• What is expected
Restate the listing below word for word; no picture is to be carried over.

• The data
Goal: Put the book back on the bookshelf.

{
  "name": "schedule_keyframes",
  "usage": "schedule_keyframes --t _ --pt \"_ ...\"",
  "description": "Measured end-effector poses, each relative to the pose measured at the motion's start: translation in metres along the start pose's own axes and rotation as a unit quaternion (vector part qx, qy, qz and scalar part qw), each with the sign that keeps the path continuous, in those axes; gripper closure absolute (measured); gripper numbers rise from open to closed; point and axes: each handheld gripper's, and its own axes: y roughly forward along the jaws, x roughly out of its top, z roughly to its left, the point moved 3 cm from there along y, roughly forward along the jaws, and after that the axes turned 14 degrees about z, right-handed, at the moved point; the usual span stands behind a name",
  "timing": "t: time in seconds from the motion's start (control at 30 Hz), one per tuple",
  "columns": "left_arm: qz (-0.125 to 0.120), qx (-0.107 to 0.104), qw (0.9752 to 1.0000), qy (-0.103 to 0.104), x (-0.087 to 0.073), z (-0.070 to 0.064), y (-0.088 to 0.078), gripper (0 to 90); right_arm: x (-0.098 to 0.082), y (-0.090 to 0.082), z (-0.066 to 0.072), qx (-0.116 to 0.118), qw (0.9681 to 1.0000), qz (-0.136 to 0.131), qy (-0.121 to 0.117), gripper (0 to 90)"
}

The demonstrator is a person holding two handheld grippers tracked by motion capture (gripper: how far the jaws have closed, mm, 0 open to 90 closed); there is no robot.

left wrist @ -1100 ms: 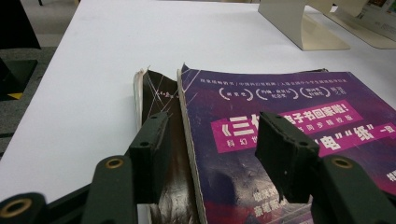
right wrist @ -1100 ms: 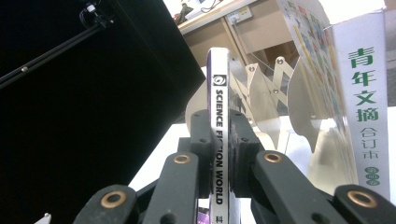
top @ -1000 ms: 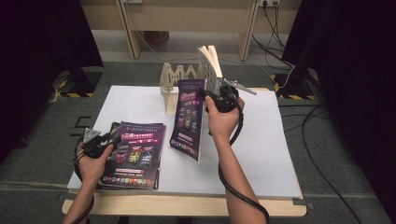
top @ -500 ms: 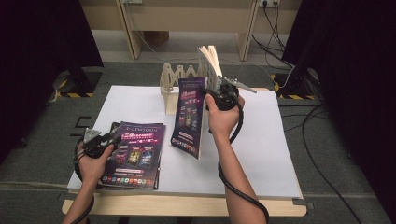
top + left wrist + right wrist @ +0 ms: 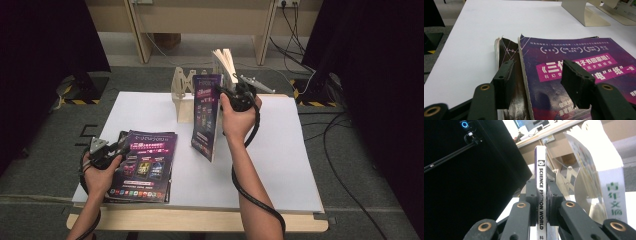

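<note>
A purple magazine (image 5: 206, 116) hangs upright above the white bench (image 5: 280, 150), clamped at its spine by the right hand-held gripper (image 5: 226, 96), just in front of a wooden rack (image 5: 183, 90) at the bench's far edge. In the right gripper view the jaws press both sides of the spine (image 5: 541, 195), which reads "SCIENCE FICTION WORLD". An open book (image 5: 226, 64) already stands in the rack beside it. The step in hand looks to be slotting the magazine into the rack. Done well, it would call for keeping the spine vertical, lining the lower edge up with a free slot clear of the book's fanned pages, then lowering straight down before letting go; a tilted entry could catch the rack's zigzag dividers or nudge the book. Near the bench's left front corner, the left hand-held gripper (image 5: 120, 150) rests with jaws apart over a stack of magazines (image 5: 142, 167), gripping nothing, one jaw to each side of the top cover's (image 5: 579, 75) edge.
</note>
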Motion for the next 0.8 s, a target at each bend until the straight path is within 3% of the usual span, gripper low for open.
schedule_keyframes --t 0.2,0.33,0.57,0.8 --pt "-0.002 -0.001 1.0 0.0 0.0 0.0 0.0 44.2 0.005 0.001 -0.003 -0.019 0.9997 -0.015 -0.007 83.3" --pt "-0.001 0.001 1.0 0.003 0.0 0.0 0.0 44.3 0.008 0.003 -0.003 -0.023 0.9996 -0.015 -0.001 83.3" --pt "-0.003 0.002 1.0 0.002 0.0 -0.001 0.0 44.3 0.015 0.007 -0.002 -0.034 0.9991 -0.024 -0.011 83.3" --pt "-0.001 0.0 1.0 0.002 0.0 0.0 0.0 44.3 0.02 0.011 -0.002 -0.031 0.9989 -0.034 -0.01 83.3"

• Final answer
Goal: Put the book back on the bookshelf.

{
  "name": "schedule_keyframes",
  "usage": "schedule_keyframes --t _ --pt \"_ ...\"",
  "description": "Measured end-effector poses, each relative to the pose measured at the motion's start: translation in metres along the start pose's own axes and rotation as a unit quaternion (vector part qx, qy, qz and scalar part qw), each with the sign that keeps the path continuous, in those axes; gripper closure absolute (measured); gripper numbers rise from open to closed; point and axes: each handheld gripper's, and its own axes: y roughly forward along the jaws, x roughly out of its top, z roughly to its left, the point moved 3 cm from there along y, roughly forward along the jaws, and after that the axes turned 14 degrees about z, right-handed, at the moved point; the usual span stands behind a name",
  "timing": "t: time in seconds from the motion's start (control at 30 Hz), one per tuple",
  "columns": "left_arm: qz (-0.125 to 0.120), qx (-0.107 to 0.104), qw (0.9752 to 1.0000), qy (-0.103 to 0.104), x (-0.087 to 0.073), z (-0.070 to 0.064), y (-0.088 to 0.078), gripper (0 to 90); right_arm: x (-0.098 to 0.082), y (-0.090 to 0.082), z (-0.066 to 0.072), qx (-0.116 to 0.118), qw (0.9681 to 1.0000), qz (-0.136 to 0.131), qy (-0.121 to 0.117), gripper (0 to 90)"
}

The demonstrator is a person holding two handheld grippers tracked by motion capture (gripper: how far the jaws have closed, mm, 0 open to 90 closed); there is no robot.

left wrist @ -1100 ms: 
right wrist @ -1100 ms: 
top @ -1000 ms: 
top @ -500 ms: 
top + left wrist + right wrist @ +0 ms: 

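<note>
A purple magazine (image 5: 206, 116) hangs upright above the white bench (image 5: 280, 150), clamped at its spine by the right hand-held gripper (image 5: 226, 96), just in front of a wooden rack (image 5: 183, 90) at the bench's far edge. In the right gripper view the jaws press both sides of the spine (image 5: 541, 195), which reads "SCIENCE FICTION WORLD". An open book (image 5: 226, 64) already stands in the rack beside it. The step in hand looks to be slotting the magazine into the rack. Done well, it would call for keeping the spine vertical, lining the lower edge up with a free slot clear of the book's fanned pages, then lowering straight down before letting go; a tilted entry could catch the rack's zigzag dividers or nudge the book. Near the bench's left front corner, the left hand-held gripper (image 5: 120, 150) rests with jaws apart over a stack of magazines (image 5: 142, 167), gripping nothing, one jaw to each side of the top cover's (image 5: 579, 75) edge.
</note>
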Motion for the next 0.8 s, a target at each bend until the straight path is within 3% of the usual span, gripper low for open.
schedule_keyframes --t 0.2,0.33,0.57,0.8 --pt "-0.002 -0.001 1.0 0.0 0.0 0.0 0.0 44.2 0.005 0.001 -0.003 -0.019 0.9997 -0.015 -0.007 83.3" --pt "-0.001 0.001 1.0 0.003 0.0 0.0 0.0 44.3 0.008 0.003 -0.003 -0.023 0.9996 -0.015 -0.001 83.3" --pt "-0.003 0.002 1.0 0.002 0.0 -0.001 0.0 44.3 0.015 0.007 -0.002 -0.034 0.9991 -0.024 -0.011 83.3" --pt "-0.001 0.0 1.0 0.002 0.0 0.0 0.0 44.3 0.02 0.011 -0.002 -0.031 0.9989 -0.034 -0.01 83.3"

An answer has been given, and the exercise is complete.